不但 & 不仅 bùjǐn mean the same thing (‘not only’), but 不仅 will often be paired with “也” or “还” instead of 而且 (although pairing with 而且 is still okay). Here’s an example.

Sentence 5:

这不仅是他的问题,也是我的问题。 – Level 15
Zhè bùjǐn shì tā de wèntí, yě shì wǒ de wèntí.
This isn’t only his problem; it’s also my problem.

Who does the problem belong to? It might seem that it’s only 他, but no, NOT ONLY (不仅) is this ‘his problem,’ BUT ALSO (也) is ‘my problem.’ 

Note: If you want, you can also say ‘不仅仅’ instead of ‘不仅.’

Sentence 6:

他们不仅工作日在工作,连休息日也会工作。 – Level 28
Tāmen bùjǐn gōngzuòrì zài gōngzuò, lián xiūxīrì yě huì gōngzuò.
They not only work weekdays but even weekends as well.

This last example combines two grammar points to really emphasize the speaker’s feelings. NOT ONLY (不仅) do they work on weekdays, BUT EVEN (连) on weekends they ALSO (也) will work. We’ll discuss this more in a future article, but if you want to express surprise about an element of a statement, you can say “连 + Subject, 也/都 + Verb Phrase.” 

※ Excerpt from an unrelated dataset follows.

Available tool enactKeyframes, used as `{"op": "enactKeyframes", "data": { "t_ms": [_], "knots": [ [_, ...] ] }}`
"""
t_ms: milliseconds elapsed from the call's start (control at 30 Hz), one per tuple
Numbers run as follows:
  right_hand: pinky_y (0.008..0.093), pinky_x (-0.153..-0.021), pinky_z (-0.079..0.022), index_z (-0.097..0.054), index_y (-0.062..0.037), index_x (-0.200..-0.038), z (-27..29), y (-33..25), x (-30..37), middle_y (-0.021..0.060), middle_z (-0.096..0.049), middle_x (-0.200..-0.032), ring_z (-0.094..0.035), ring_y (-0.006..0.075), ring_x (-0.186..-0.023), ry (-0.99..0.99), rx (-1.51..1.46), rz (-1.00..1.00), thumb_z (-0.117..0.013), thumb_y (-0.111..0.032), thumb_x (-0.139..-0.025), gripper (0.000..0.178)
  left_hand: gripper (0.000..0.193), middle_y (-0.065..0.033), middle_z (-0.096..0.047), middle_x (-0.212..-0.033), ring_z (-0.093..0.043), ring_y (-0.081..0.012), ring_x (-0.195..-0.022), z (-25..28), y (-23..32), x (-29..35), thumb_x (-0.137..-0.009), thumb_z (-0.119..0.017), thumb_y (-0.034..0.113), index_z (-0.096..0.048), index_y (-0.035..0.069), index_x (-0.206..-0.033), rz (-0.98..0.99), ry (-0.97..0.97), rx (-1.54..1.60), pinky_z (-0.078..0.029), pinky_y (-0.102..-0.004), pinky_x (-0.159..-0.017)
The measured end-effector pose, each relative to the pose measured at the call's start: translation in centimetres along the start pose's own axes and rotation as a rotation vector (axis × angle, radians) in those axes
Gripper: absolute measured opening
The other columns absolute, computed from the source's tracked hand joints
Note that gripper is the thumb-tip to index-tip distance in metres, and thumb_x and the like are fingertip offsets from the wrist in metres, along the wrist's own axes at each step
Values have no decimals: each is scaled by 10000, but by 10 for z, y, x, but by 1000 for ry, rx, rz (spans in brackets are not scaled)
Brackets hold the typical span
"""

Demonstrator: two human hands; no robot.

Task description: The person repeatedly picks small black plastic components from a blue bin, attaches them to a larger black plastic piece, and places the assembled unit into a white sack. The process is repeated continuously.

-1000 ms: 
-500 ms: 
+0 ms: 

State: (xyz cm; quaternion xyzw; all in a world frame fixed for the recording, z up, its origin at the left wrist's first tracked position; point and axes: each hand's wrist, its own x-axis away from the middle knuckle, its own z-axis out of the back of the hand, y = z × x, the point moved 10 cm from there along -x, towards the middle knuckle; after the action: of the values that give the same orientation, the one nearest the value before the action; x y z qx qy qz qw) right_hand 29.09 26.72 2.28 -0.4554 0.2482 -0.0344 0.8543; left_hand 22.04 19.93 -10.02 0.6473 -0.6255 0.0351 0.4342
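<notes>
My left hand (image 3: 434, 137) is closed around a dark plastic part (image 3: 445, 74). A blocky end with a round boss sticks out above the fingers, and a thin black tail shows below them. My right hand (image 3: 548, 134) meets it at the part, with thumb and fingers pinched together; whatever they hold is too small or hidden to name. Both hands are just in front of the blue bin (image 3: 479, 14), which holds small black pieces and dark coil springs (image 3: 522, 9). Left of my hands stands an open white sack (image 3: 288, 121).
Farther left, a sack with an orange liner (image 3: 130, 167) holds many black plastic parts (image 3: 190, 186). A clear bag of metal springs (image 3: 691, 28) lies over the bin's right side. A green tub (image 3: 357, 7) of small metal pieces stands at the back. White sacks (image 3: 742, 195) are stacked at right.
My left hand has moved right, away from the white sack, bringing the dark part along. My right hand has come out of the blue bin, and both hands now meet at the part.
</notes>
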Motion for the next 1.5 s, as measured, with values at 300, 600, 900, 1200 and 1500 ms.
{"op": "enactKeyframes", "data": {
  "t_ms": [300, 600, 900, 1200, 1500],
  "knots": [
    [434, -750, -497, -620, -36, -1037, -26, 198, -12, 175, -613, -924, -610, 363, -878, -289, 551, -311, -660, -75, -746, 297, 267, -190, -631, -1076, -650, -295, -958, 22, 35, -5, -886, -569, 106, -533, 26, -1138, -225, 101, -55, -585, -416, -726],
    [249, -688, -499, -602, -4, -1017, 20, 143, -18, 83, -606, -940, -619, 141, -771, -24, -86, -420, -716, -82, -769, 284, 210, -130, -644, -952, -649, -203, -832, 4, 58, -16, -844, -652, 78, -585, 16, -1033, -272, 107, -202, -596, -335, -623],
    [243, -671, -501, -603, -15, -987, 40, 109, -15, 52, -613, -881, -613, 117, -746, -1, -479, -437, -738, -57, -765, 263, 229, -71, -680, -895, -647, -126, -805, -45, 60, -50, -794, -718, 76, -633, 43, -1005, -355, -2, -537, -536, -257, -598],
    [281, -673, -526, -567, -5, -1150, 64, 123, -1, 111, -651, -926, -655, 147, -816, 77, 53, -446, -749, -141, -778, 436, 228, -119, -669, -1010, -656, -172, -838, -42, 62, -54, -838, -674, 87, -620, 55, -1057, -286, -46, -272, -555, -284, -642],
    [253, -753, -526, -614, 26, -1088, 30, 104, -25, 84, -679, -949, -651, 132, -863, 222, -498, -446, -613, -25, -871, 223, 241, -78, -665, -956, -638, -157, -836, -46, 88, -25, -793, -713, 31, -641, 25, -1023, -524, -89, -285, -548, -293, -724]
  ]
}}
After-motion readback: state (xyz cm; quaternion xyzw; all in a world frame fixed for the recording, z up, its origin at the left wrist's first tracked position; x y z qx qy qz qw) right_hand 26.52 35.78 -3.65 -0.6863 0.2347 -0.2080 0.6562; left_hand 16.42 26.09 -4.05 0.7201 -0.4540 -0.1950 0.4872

Keep a lookout for this structure, and focus on reading as many of these sentences as possible. Only use the grammar rule to guide you towards further comprehensible input. 加油!

10:27 Comments & Emails

Jim Awofadeju by Email

Are there any differences between learning Mandarin to “survive” (survival Mandarin) and learning Mandarin to acquire it? I feel like when a person learns Mandarin to “survive” they are not really emotionally or intellectually invested in the task and putting
in the effort. However, when someone is learning Mandarin to acquire it, they stick with it day in and day out. They show up to learn Mandarin every day or on a regular basis. That’s what I’m doing because I’m interested in learning about Chinese people. We
all interact with or use language every day through reading, writing/typing, listening, and speaking. Thus, every day can be a day to learn Mandarin. It certainly has been for me as of late. The more you learn, the more you know, the more you will understand,
and the more you will eventually be able to independently use yourself. 

Mandarin is not a foreign language for me. It is a familiar language. I am familiar with Mandarin, but am not fluent with a high level of command.